Douglass Seaton - Ideas and Style in the Western Musical Tradition
Actually finish the goddamn Alex Ross

This will be accompanied by marching through all 173 selections in the Norton and doing at least nominal score study for each one. We will surely perish. Any thoughts?

Sunday, June 29, 2008

Off-Topic Flood Evacuation Anecdote #2

Found in a bathroom stall in Madison, Wisconsin.

While a number of potential explanations abound, I'm thinking one sticks out.

Saturday, June 28, 2008

Clapp Your Hands Say Yeah

I got to go to Voxman for the first time since we were evactuated as part of a take-all-comers cleanup crew and furthermore was assigned to Clapp Recital Hall. This was my first time getting to see the space, as I had missed it during my interview tour, and seeing it in this light was akin to walking in to Santa's Cottage only to come across an elf choking him. I can say that it is destroyed it a sense somewhere between potential riot damage to "at least it wasn't a fire".

The first seven rows were clearly submerged with the next four rows showing a mark on the upholstery or wooden endcaps. All of the carpeting was being removed and the entire day was spent scraping off fetid blue foam. The stage floor was already removed when we got there, and the shell (easily seen in this picture) had a clear water mark up about a foot and a half.

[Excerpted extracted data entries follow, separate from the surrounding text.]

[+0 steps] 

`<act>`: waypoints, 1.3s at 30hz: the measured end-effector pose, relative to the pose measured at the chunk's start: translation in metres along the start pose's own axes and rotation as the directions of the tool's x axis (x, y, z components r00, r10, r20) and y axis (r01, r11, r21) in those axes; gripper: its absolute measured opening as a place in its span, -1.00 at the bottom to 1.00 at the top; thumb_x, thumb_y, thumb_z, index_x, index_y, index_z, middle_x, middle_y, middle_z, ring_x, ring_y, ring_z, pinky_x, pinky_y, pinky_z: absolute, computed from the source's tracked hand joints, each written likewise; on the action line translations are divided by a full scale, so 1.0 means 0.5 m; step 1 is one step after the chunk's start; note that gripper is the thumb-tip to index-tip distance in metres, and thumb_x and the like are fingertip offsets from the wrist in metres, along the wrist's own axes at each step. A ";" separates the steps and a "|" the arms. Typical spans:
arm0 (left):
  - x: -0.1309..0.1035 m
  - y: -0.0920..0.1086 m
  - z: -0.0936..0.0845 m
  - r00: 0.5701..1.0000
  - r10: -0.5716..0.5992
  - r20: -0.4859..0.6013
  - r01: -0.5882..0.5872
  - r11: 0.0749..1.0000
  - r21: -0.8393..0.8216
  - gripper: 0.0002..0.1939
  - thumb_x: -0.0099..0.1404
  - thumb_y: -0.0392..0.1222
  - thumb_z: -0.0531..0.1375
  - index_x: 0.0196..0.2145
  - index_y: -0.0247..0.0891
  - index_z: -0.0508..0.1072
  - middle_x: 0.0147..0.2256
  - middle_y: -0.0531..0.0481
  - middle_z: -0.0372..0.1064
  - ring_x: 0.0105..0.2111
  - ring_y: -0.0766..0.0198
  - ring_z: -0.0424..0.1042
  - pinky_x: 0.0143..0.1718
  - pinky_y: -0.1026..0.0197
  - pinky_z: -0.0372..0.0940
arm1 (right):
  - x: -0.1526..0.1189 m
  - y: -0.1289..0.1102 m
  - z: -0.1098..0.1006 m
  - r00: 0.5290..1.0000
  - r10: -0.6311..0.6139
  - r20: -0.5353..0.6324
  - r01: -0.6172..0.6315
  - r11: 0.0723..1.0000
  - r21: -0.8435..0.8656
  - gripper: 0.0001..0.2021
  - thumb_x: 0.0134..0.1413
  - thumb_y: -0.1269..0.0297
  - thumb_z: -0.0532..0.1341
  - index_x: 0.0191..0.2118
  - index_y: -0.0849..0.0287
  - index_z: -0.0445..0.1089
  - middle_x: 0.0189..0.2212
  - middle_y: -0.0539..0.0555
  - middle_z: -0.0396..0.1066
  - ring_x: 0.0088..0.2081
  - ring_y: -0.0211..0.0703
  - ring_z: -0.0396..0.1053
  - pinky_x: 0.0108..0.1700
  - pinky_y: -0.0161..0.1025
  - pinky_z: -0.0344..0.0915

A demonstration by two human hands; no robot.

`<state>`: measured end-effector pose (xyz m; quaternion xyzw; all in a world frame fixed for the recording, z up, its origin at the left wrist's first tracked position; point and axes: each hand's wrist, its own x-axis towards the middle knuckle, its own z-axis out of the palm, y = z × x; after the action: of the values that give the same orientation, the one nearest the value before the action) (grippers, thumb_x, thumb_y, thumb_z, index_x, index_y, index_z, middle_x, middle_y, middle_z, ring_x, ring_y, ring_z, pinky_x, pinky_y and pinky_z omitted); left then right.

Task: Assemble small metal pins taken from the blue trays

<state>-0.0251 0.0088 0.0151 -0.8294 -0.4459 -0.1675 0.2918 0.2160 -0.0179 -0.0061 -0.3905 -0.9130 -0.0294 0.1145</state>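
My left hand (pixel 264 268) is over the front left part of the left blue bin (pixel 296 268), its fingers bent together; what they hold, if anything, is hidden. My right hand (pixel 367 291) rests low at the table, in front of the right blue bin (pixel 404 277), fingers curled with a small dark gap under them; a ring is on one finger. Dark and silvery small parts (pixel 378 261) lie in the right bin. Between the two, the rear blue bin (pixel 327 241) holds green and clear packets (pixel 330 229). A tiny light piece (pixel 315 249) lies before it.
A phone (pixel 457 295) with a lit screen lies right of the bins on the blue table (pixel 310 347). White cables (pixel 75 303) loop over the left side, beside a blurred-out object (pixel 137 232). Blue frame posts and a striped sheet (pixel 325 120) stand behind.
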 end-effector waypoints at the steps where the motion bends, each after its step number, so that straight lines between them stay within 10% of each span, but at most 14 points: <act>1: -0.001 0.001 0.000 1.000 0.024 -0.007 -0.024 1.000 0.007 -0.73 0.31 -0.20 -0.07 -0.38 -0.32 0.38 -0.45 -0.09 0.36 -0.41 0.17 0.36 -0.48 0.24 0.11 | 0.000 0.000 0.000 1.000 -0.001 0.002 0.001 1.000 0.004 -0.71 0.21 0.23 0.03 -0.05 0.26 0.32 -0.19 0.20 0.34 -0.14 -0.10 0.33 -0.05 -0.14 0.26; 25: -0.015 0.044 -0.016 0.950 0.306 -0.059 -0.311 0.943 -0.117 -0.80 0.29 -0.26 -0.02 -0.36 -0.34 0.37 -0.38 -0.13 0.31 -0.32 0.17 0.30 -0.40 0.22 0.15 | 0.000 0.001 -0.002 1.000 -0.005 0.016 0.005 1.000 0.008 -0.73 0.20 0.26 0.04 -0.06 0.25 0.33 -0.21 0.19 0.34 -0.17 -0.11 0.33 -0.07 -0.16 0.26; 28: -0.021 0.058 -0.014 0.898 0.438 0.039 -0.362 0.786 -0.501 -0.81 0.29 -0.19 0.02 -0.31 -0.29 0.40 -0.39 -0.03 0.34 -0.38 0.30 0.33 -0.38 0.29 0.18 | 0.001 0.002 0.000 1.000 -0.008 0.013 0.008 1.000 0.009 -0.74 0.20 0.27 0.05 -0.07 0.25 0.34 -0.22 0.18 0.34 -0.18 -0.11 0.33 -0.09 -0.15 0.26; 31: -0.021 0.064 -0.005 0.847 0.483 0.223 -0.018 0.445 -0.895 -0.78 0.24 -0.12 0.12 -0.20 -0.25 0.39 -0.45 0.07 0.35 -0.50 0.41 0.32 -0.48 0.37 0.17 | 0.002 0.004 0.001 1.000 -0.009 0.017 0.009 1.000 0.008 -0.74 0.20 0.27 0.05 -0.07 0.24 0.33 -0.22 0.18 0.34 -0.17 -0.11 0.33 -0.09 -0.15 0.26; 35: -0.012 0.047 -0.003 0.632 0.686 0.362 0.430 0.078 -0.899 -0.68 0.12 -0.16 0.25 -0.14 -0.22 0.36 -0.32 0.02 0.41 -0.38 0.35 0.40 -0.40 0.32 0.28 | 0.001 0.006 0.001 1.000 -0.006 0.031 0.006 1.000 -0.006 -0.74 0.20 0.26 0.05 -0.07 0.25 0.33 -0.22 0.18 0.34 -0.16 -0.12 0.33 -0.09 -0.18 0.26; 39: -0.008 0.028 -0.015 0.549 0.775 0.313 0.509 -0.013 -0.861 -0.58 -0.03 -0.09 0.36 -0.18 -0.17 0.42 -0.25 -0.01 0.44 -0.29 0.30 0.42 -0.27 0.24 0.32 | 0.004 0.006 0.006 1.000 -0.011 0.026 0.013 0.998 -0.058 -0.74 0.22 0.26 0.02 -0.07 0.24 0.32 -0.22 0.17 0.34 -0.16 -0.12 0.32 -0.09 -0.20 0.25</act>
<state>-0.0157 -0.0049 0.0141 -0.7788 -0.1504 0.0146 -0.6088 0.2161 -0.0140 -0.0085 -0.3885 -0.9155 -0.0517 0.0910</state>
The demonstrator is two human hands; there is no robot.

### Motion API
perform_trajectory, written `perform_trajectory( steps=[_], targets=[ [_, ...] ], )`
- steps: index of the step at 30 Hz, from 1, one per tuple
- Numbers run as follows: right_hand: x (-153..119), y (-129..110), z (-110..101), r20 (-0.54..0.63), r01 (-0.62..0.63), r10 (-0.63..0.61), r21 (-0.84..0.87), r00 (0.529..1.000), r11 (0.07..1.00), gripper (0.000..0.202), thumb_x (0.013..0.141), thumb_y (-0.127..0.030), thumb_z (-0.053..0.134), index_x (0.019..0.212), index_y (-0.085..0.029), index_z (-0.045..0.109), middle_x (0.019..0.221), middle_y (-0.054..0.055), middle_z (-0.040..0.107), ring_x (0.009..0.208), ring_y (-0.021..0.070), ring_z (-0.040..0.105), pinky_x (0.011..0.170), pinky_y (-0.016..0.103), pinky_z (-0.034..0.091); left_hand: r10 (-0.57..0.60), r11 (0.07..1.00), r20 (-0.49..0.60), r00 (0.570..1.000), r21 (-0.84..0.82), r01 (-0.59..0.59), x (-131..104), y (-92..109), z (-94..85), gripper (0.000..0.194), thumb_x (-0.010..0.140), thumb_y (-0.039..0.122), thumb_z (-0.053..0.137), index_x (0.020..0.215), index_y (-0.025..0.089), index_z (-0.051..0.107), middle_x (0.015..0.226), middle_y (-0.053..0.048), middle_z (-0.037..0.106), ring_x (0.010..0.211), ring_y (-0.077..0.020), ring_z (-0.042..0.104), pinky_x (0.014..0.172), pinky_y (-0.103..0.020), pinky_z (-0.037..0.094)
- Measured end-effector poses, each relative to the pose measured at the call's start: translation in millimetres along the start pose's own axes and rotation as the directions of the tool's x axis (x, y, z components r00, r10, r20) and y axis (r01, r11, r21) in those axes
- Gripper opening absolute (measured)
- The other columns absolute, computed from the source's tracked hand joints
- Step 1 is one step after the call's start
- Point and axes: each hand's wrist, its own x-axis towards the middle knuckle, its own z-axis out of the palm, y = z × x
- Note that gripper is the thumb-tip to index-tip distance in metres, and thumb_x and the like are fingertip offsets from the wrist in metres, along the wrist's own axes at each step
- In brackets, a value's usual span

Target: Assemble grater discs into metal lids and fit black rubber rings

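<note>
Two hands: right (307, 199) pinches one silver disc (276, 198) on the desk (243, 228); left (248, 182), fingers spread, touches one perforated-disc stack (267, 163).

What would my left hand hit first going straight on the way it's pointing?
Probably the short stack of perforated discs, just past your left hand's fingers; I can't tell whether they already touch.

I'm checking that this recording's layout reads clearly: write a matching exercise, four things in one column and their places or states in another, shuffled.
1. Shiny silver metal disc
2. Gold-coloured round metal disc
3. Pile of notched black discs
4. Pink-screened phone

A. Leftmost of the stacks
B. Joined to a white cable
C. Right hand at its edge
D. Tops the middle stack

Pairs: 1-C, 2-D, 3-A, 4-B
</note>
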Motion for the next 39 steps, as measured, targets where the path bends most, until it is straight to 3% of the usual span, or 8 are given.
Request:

This is the only picture that turned out, as I was only armed with cellphone and the only lighting available was a single halogen bulb (which frequently went down). My fragile hands were unable to do the work two days in a row but despite the devastation the work is progressing very quickly.

Thursday, June 26, 2008

Off-Topic Flood Evacuation Anecdote #1

During our wanderings we visited some of our friends and in a stunning display of adulthood we decided to take in "a show" at the local reservation casino. The closest I've ever come to a casino before this was a connection in the Las Vegas airport which is packed to the gills with slot machine. That time I left up to the tune of forty dollars, on the nickel slots no less. The nickel slots were not as kind to me this time, taking my whole dollar. Angela on the other hand, turned a 165% profit on her dollar.

The casino experts in our party lamented that the slots were a sucker play, but in honesty everything in a casino is a sucker play. Betting limits and tweaks to prevent 50-50 chances keep any Martingale shenanigans and unlike the Vegas casinos in the movies there is no steady supply of liquid courage. (There is however, and I am serious, an open soda fountain.) If one takes this somewhat pessimistic view of the entire casino being a system, then this is a system that can be gamed.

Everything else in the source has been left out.